Exercise details - Among these records, which lines include "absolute"? Copy them out.

Data shown -
====

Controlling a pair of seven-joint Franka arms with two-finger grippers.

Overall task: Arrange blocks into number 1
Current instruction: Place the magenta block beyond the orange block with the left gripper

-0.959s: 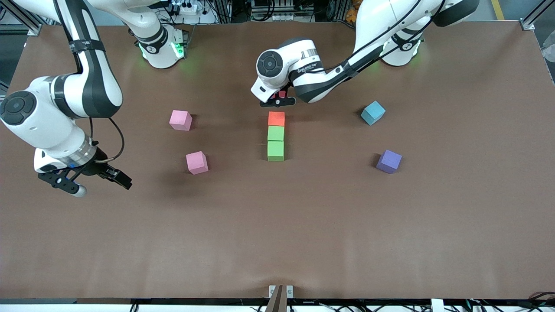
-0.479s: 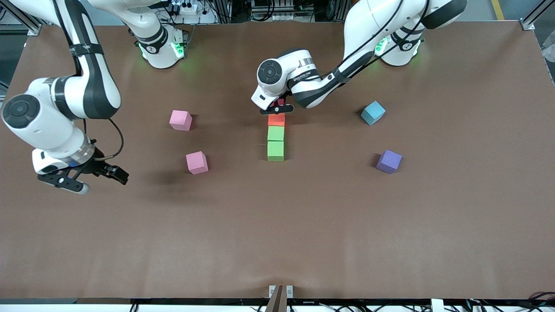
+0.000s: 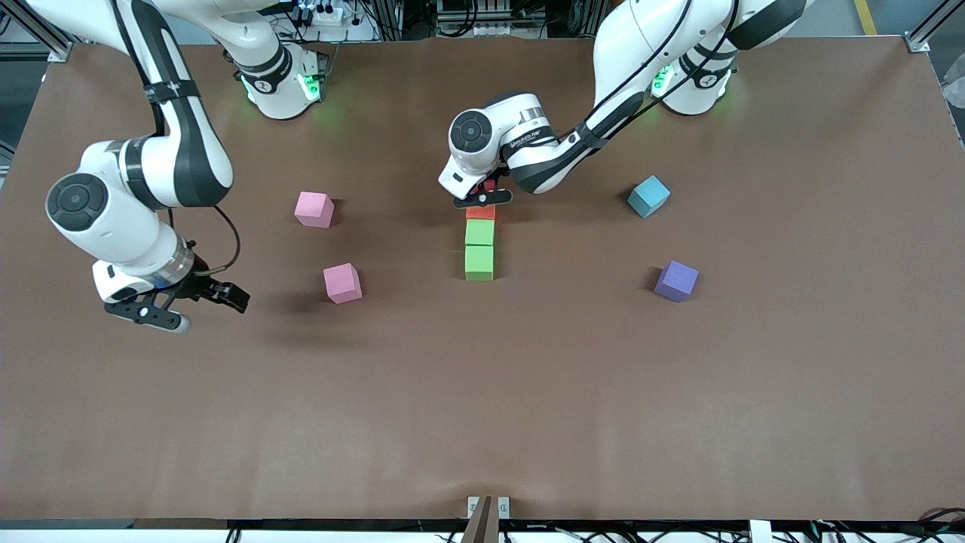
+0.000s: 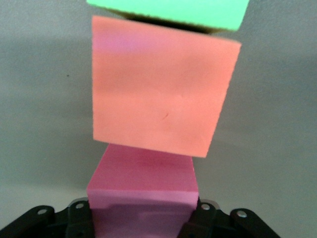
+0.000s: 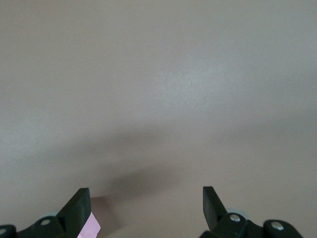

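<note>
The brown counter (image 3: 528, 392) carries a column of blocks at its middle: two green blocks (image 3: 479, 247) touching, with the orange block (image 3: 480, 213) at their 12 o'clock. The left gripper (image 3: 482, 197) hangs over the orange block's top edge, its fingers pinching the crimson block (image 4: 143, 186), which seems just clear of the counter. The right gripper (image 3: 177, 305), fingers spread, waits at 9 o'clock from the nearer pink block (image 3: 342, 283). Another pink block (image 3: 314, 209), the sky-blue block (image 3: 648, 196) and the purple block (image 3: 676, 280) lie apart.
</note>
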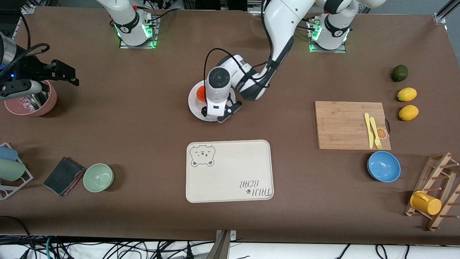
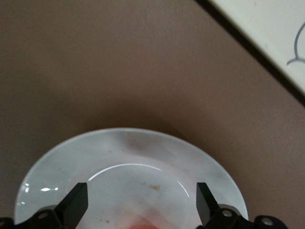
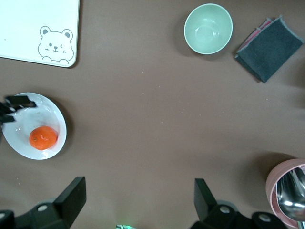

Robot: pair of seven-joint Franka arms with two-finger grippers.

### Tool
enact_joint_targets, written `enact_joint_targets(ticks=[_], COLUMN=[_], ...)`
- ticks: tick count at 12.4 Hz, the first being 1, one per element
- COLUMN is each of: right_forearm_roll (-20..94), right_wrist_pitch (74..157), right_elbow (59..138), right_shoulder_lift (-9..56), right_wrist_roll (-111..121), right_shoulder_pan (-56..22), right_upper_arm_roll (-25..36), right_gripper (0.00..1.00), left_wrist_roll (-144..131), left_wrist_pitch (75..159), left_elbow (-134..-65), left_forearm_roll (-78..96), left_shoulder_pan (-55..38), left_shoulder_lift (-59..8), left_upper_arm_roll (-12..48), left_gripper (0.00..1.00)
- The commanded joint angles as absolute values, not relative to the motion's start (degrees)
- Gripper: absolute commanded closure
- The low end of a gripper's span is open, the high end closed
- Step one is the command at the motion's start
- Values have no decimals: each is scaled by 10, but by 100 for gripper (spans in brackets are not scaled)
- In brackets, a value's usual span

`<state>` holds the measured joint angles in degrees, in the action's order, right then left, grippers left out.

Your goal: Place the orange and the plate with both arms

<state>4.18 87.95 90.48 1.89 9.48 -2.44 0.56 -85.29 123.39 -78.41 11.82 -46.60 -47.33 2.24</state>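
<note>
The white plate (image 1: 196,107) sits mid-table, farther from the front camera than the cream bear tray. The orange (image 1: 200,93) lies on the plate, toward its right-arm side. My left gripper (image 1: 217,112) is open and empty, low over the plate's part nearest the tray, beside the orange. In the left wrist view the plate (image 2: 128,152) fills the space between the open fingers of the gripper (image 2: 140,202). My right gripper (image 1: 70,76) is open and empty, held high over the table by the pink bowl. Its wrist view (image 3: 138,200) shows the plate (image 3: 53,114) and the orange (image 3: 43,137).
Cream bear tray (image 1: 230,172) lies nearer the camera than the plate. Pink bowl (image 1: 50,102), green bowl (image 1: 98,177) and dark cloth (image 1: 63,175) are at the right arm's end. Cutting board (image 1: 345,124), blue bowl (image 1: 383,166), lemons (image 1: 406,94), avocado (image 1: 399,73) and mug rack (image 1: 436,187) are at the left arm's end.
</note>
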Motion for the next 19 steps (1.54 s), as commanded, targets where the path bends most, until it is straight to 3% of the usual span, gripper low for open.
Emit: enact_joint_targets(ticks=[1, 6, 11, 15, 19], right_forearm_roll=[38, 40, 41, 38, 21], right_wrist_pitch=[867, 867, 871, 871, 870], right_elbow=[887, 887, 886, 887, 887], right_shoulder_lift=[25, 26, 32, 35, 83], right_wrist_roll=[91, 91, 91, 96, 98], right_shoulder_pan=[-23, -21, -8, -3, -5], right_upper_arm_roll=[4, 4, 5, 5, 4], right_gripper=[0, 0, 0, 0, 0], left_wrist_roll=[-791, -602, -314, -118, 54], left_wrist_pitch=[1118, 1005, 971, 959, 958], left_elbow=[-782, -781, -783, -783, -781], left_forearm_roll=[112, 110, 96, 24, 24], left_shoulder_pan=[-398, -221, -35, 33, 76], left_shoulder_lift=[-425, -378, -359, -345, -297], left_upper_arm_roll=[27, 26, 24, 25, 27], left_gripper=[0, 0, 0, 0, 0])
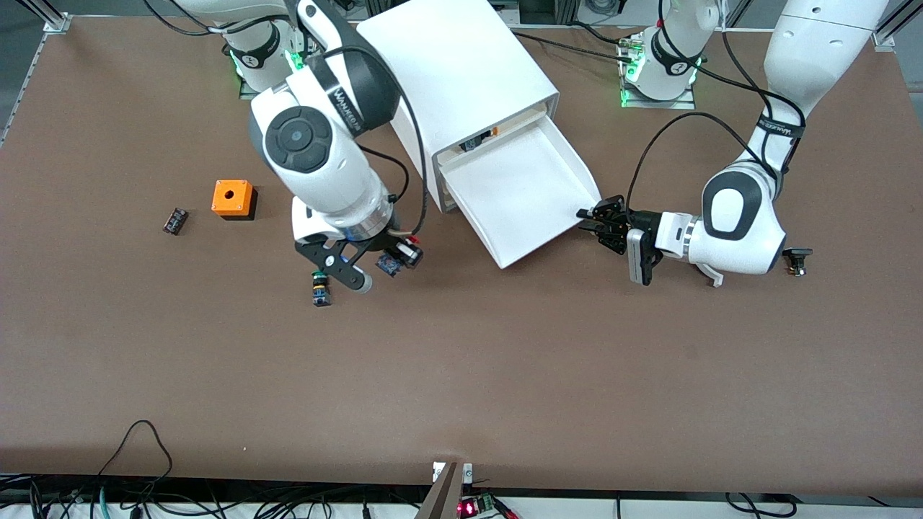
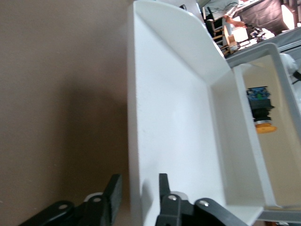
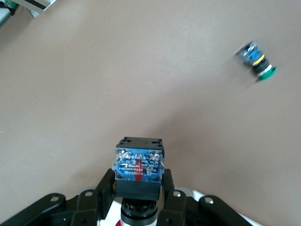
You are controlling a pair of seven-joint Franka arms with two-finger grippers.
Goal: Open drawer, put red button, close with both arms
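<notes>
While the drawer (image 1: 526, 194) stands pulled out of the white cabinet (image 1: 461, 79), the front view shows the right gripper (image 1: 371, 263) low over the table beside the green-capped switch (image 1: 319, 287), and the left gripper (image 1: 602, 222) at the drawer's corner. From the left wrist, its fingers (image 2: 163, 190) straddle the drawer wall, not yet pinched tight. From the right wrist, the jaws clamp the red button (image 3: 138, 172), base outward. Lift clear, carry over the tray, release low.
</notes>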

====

Written reply -
- The commanded joint angles as absolute values, not relative to the motion's start (degrees)
- Gripper: absolute commanded closure

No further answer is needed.